Roy Hamilton

Personal information
- Nationality: British (Scottish)
- Born: c.1907

Sport
- Sport: Athletics
- Event: Sprints
- Club: The Glasgow Academy AC Glasgow Harriers

= Roy Hamilton (athlete) =

Scottish athlete (c.1907–??)

Robert Hamilton known as Roy (c.1907 – date of death unknown) was a track and field athlete from Scotland who competed at the 1930 British Empire Games (now Commonwealth Games).

== Biography ==
Hamilton attended The Glasgow Academy and was a member of their Athletics Club, in addition to being a member of the Glasgow Harriers. He won the 1929 Scottish AAA Championship 220 yards title and the following year he finished runner-up in the 100 and was unplaced in defending his 220 yards title at the 1930 Scottish AAA's.

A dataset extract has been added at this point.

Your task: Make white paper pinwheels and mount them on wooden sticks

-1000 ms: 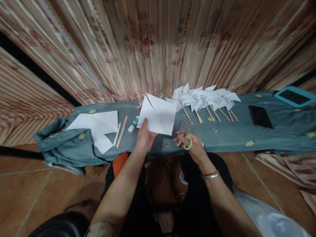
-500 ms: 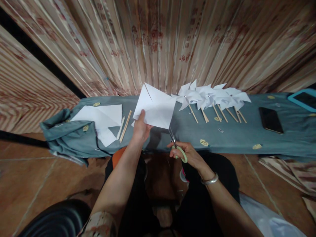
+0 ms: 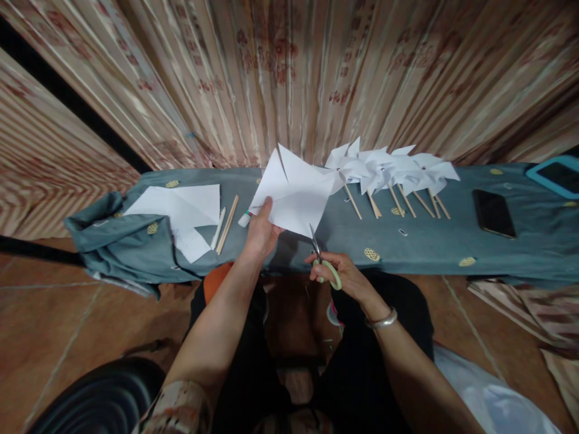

Leaving Scotland on the Anchor-Donaldson liner Audania, he arrived in Canada as part of the Scottish Empire Games team at the 1930 British Empire Games in Hamilton, Ontario, Canada, where he participated in two events, the 100 yards and the 220 yards. At the time of the Games he was 23 years old and living at 49 Manse Road in Kilsyth and was a veterinary student by profession.

Hamilton became a well-known athlete in Scotland during the 1930s and was also proficient as a golfer.